Exercise details: Every line of the entries below from the one containing "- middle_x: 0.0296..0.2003" to the one containing "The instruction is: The", both ends included, must be written out exactly. No other line belongs in the answer.

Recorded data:

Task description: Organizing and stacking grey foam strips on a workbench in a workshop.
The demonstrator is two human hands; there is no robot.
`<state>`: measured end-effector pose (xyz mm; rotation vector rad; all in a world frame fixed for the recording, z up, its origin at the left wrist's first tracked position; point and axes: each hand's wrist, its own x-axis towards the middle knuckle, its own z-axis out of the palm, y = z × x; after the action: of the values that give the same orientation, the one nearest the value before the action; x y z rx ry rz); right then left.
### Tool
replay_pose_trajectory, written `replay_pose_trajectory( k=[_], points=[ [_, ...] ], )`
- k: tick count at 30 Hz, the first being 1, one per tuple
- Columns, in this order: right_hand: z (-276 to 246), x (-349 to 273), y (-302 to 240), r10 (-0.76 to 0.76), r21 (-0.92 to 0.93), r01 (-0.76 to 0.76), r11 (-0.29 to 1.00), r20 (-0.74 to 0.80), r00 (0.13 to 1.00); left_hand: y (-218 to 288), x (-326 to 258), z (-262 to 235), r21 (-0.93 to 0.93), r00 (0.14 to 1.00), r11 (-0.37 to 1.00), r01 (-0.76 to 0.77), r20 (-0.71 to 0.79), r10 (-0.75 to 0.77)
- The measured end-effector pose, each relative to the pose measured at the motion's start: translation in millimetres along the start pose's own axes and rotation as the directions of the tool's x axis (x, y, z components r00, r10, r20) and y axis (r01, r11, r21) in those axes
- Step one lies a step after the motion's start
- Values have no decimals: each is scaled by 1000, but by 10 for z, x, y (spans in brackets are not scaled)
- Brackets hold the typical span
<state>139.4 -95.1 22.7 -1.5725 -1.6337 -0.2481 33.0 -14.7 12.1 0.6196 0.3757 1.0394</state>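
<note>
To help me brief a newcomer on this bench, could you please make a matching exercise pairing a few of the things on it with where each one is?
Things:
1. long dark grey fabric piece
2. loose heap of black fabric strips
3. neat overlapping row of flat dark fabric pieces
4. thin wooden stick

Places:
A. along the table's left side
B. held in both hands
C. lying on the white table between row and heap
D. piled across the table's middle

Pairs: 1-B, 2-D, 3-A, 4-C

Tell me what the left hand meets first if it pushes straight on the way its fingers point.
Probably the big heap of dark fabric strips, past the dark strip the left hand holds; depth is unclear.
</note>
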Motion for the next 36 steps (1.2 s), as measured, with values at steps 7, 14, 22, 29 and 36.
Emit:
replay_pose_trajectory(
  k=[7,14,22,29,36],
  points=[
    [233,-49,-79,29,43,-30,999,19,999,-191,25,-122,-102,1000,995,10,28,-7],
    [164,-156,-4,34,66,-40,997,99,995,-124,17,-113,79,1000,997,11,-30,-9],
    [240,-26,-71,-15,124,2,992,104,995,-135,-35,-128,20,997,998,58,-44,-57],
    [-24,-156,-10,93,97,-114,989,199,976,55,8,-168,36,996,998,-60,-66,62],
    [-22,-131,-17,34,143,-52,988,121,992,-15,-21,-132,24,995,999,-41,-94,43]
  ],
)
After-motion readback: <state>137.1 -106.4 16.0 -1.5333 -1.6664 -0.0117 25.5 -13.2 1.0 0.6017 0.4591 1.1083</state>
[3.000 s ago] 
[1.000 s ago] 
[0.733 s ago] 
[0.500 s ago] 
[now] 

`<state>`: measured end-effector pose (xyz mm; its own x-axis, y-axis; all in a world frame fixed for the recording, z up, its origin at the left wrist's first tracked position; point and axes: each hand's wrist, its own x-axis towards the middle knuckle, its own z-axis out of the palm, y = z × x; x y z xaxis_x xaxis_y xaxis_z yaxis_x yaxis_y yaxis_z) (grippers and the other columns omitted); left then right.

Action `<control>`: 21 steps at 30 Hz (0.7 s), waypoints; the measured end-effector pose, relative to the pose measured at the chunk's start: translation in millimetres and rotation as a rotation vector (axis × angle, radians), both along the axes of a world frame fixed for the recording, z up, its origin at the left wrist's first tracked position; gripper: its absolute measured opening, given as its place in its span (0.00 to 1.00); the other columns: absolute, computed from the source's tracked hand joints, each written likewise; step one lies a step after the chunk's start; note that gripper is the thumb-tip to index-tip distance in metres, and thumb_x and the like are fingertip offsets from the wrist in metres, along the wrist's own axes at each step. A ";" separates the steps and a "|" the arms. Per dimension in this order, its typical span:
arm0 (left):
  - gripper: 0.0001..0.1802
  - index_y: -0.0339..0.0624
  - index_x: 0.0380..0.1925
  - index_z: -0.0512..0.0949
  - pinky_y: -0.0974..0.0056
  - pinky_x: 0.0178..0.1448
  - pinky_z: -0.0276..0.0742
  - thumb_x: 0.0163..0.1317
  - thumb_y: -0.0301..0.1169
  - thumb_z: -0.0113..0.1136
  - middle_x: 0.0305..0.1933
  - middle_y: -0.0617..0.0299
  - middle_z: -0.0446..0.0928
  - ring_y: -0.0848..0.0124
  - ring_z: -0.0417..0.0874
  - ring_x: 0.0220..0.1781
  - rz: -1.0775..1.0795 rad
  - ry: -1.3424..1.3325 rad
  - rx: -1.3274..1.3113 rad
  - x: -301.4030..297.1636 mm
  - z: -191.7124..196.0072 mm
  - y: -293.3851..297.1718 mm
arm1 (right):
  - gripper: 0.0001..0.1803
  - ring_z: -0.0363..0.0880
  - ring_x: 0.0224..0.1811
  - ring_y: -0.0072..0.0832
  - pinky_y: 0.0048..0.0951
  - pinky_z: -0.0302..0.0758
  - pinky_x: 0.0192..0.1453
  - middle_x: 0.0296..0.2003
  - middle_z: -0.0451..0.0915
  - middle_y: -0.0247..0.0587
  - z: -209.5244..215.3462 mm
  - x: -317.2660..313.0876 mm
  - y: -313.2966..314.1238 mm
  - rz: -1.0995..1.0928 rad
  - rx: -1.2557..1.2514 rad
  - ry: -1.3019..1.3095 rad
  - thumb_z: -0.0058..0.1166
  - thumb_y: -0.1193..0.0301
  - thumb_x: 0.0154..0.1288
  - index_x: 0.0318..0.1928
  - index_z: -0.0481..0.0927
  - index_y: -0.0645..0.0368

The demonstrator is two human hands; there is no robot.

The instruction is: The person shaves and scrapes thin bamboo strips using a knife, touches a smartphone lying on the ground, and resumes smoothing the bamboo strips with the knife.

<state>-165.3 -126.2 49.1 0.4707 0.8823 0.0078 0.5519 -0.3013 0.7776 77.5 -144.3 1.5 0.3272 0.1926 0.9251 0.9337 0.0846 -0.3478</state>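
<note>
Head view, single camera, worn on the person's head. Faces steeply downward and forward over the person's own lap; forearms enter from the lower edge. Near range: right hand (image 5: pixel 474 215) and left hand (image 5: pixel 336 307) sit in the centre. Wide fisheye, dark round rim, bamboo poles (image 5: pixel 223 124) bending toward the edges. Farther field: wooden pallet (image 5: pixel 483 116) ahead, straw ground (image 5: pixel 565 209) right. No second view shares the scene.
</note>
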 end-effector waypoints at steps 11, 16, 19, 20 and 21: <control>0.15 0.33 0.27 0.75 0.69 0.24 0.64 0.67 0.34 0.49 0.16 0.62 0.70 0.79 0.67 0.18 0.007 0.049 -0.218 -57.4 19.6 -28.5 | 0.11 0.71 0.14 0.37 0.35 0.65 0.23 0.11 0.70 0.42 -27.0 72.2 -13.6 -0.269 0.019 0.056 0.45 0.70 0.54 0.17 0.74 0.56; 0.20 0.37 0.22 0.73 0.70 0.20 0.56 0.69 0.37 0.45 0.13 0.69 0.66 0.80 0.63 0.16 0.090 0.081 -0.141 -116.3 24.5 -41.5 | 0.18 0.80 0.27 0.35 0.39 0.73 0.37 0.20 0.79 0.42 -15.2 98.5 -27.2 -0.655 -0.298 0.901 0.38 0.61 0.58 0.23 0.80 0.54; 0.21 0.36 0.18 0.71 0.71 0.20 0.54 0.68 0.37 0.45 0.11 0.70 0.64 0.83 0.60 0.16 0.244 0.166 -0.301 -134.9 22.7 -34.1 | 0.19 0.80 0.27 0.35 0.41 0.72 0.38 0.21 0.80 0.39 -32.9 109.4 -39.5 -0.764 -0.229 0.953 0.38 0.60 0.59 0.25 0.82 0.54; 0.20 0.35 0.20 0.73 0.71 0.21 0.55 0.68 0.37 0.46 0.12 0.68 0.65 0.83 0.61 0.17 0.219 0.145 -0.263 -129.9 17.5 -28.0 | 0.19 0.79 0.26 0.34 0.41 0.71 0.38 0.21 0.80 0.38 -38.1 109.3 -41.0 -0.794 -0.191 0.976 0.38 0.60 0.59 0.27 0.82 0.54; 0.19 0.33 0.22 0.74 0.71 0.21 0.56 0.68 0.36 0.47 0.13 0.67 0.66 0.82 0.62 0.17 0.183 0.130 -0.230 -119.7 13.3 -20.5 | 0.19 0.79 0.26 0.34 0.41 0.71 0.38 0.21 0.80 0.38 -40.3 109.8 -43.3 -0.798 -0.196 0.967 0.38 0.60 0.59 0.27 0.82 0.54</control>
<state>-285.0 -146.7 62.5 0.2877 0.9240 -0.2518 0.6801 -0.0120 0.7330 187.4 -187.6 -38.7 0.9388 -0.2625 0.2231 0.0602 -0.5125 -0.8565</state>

Result of the exercise:
  - middle_x: 0.0296..0.2003
  - middle_z: -0.0451..0.0915
  - middle_y: -0.0247..0.0587
  - z: -209.5244..215.3462 mm
  - x: -317.2660..313.0876 mm
  - y: -313.2966..314.1238 mm
  - rz: -1.0995..1.0928 rad
  - rx: -1.2557..1.2514 rad
  - ry: -1.3019..1.3095 rad
  - thumb_z: -0.0058..0.1166
  - thumb_y: -0.1193..0.0301
  - thumb_x: 0.0154..0.1288
  - index_x: 0.0318..0.1928
  - index_z: -0.0481..0.0927
  - index_y: -0.0645..0.0368

The demonstrator is two human hands; there is no robot.

The instruction is: The person shaves and scrapes thin bamboo strips using a knife, touches a smartphone lying on the ground, and resumes smoothing the bamboo strips with the knife.

Nothing else belongs to this answer.